Almost half a million gay couples around the country have married since the U.S. Supreme Court made its landmark decision in Obergefell v. Hodges in 2015. Research suggests that same-sex couples divorce at about the same rate as heterosexual couples, which means that almost half of these couples have already divorced or will divorce in the future. This is a delicate legal issue because the rules dealing with same-sex divorce are still evolving in Missouri and elsewhere.
Before the Supreme Court ended the debate about the legality of same-sex marriage, many states allowed gay couples to enter into domestic partnerships or civil unions. If those couples later married and then file for divorce, they may need to dissolve these arrangements as well as their marriages. However, this is not always the case as many states converted domestic relationships to marriages following the Supreme Court decision.
Another issue with gay divorce is the amount of time that couples may have lived together before getting married. In states like Missouri where gay marriage was not permitted, same-sex couples may have lived together for years or even decades before they were legally allowed to marry. This can lead to contentious legal battles as the length of a marriage is a key consideration when determining spousal support.

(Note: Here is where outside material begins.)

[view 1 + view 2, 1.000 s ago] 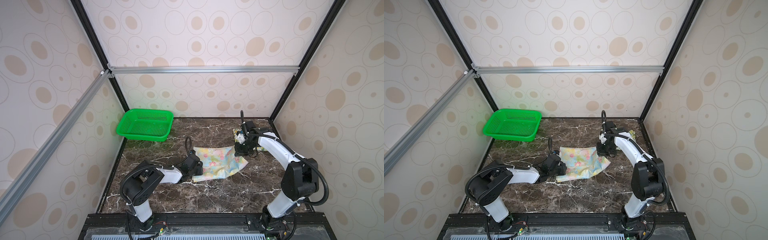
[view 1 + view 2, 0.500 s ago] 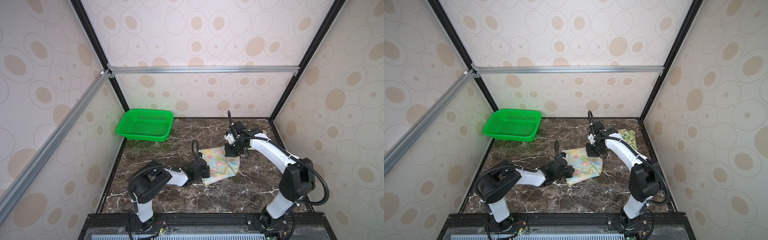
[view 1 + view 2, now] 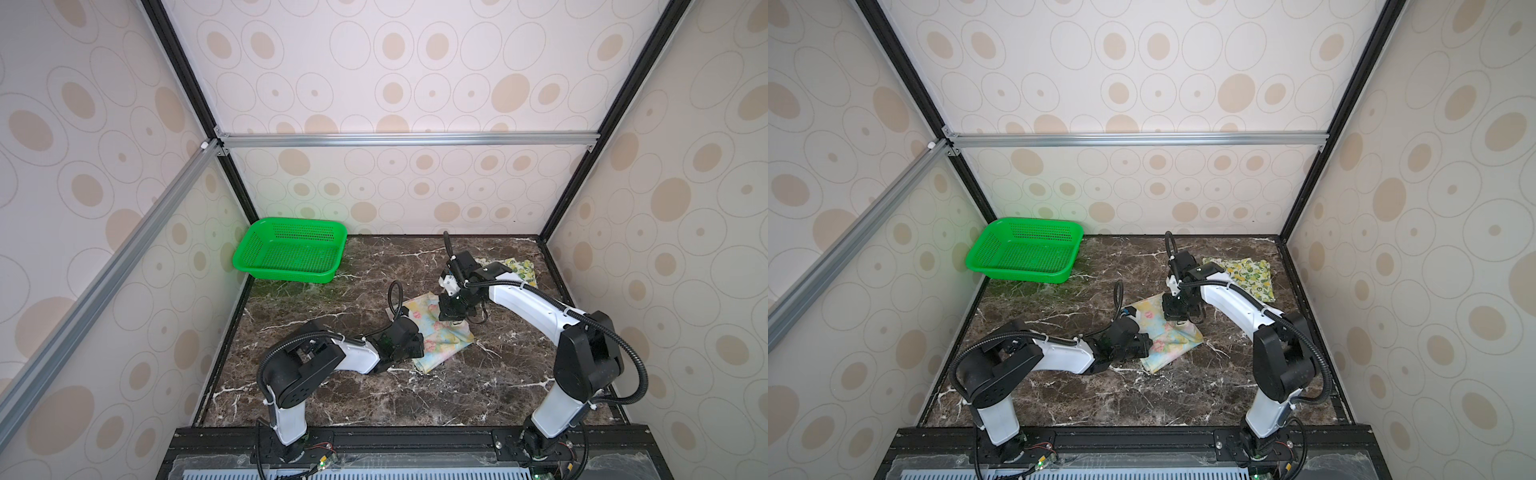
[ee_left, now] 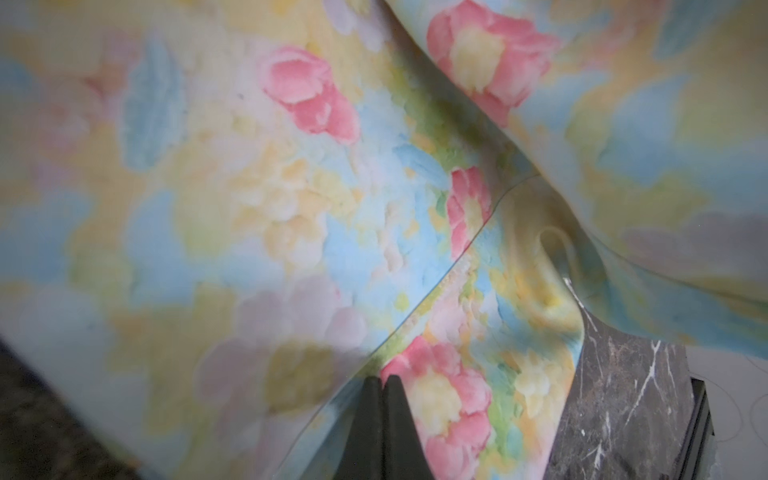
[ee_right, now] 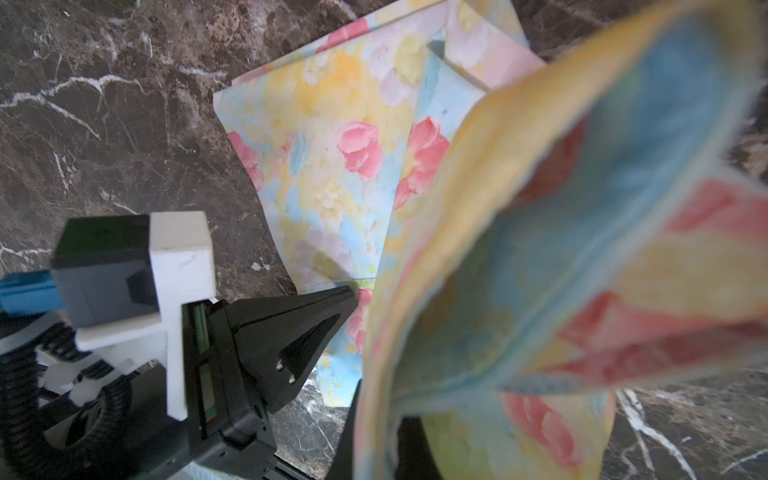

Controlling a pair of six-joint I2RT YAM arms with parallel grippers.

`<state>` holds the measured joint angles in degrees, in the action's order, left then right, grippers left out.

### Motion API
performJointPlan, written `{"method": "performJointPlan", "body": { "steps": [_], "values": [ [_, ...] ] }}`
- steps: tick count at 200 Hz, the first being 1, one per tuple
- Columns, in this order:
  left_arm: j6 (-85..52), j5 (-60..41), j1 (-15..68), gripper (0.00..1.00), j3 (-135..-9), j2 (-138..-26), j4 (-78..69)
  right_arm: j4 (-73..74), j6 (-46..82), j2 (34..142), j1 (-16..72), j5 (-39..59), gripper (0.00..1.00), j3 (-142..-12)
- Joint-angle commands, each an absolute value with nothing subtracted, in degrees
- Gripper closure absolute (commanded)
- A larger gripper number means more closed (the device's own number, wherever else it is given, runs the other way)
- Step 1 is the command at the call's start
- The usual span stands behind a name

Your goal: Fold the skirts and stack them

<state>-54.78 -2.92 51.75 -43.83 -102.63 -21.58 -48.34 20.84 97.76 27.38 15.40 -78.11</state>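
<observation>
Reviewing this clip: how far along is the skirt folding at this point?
Done: the lemon skirt looks folded, lying flat at the back right of the table. In hand: the floral skirt is mid-fold in the middle, with the left gripper and the right gripper both shut on it and one flap lifted. Left: lay this fold down, then stack the two skirts, which lie apart.

The left arm [image 3: 357, 359] and the right arm [image 3: 523, 301] each had smooth white tube parts and big round black joints. Each carried a bendy black ribbed cable [image 5: 16, 386]. One pointy black plastic finger [image 5: 257, 320] had two tiny silver screws [image 5: 284, 372].
</observation>
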Motion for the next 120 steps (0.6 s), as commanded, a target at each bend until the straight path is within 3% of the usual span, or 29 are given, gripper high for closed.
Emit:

When presented with thorny legal issues in divorce cases, experienced family law attorneys may advise eschewing traditional litigation in favor of a more cooperative approach. Court battles between divorcing spouses often involve salacious accusations, and they can do great harm to reputations because they take place in public. Civil actions can also be ruinously expensive and the spouses involved can never be completely sure of a successful outcome no matter how strong their cases are. To avoid protracted litigation and lingering animosity, attorneys may suggest pursuing an alternative path such as mediation or collaborative divorce.